◆ **REQUIRED WORK**: Print verbatim the opening line of the material and every subsequent line through the one containing "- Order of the".

━━━

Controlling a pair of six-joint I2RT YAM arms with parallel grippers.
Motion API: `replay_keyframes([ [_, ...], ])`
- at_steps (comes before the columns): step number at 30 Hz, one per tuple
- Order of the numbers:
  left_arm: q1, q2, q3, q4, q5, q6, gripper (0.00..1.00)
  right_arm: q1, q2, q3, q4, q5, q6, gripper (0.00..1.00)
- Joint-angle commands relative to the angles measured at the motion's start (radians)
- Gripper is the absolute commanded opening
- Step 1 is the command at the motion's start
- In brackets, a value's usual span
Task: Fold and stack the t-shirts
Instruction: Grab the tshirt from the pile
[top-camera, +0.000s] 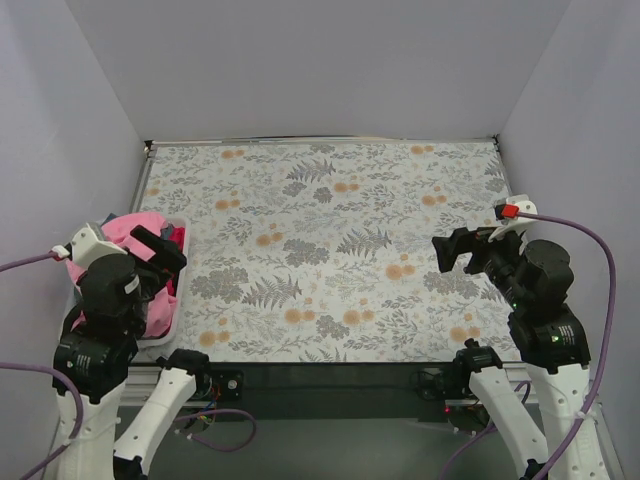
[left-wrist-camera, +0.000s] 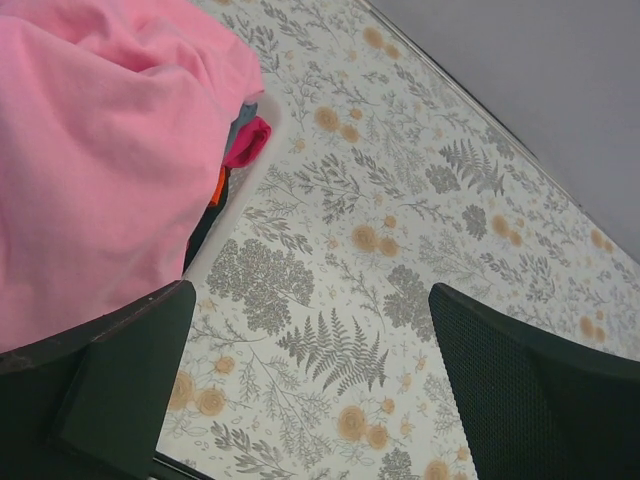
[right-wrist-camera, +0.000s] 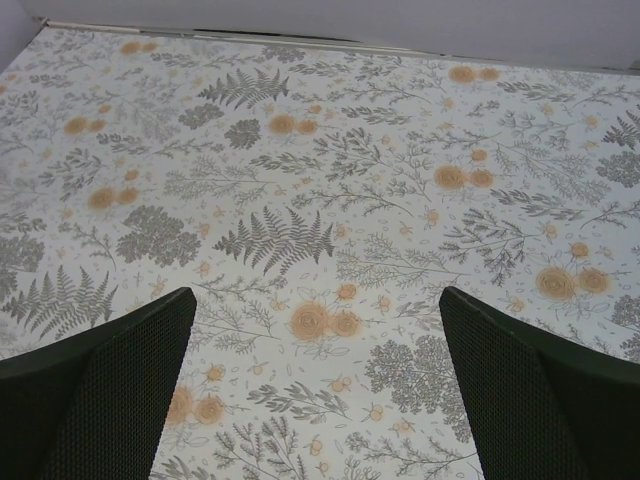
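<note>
desk (top-camera: 330, 250): floral cover, nothing laid out on it yet as far as I can see, so I reckon folding hasn't started.
basket (top-camera: 181, 285): white plastic, at the desk's left edge, right under my left arm.
shirts: all heaped in the basket. The pink shirt (left-wrist-camera: 100, 150) is on top and spills over the rim. A blue-grey one (left-wrist-camera: 240, 118) and a red one (left-wrist-camera: 250, 142) peek out underneath. Can't tell how many there are in total.
left gripper (top-camera: 165, 250): released, jaws wide, holding nothing. It hangs over the basket's rim, with the pink cloth just beside one finger in the wrist view.
right gripper (top-camera: 452, 255): also released and empty, hovering above bare desk on the right, well apart from the basket.
step in hand: my guess is getting the pink shirt out with the left arm.
doing it well: I'd go down on a raised fold of pink only, pinch one layer, and lift straight up so the ones below don't come along. Then I'd drop it mid-desk where the right arm can reach to help spread it flat.
</note>
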Motion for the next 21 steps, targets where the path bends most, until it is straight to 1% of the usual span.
replay_keyframes([
  [1,0.007,0.095,-0.002,-0.007,0.0,-0.006,0.98,0.009,0.013,0.009,0.041,-0.034,0.043,0.98],
  [4,0.007,0.162,0.009,0.013,-0.008,-0.006,0.98,0.009,0.042,-0.017,0.059,-0.064,0.069,0.98],
  [7,0.007,0.261,0.027,0.032,-0.07,-0.014,0.98,0.009,0.097,-0.039,0.076,-0.148,0.081,0.99],
  [8,0.007,0.284,0.036,0.029,-0.128,-0.023,0.98,0.009,0.111,-0.039,0.081,-0.167,0.081,0.98],
  [9,0.007,0.338,0.047,0.021,-0.161,-0.028,0.98,0.012,0.123,-0.041,0.084,-0.185,0.081,0.98],
  [11,0.007,0.386,0.077,0.015,-0.224,-0.043,0.98,0.026,0.145,-0.044,0.099,-0.222,0.081,0.98],
  [12,0.009,0.425,0.09,0.021,-0.271,-0.038,0.98,0.032,0.145,-0.047,0.104,-0.225,0.084,0.98],
  [13,0.01,0.451,0.102,0.024,-0.29,-0.031,0.98,0.039,0.143,-0.059,0.115,-0.227,0.089,0.98],
  [14,0.016,0.476,0.143,0.021,-0.307,-0.028,0.98,0.05,0.139,-0.065,0.121,-0.228,0.095,0.98],
  [15,0.03,0.523,0.159,0.012,-0.358,-0.022,0.98,0.056,0.137,-0.073,0.127,-0.233,0.103,0.98],
  [18,0.061,0.577,0.173,0.033,-0.455,-0.003,0.98,0.076,0.111,-0.099,0.139,-0.241,0.118,0.98],
  [21,0.125,0.605,0.157,0.068,-0.451,0.005,0.98,0.093,0.091,-0.114,0.145,-0.239,0.12,0.98],
])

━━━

◆ **ANSWER BOX**:
Controlling a pair of six-joint I2RT YAM arms with parallel grippers.
Motion API: `replay_keyframes([ [_, ...], ])`
- at_steps (comes before the columns): step number at 30 Hz, one per tuple
- Order of the numbers:

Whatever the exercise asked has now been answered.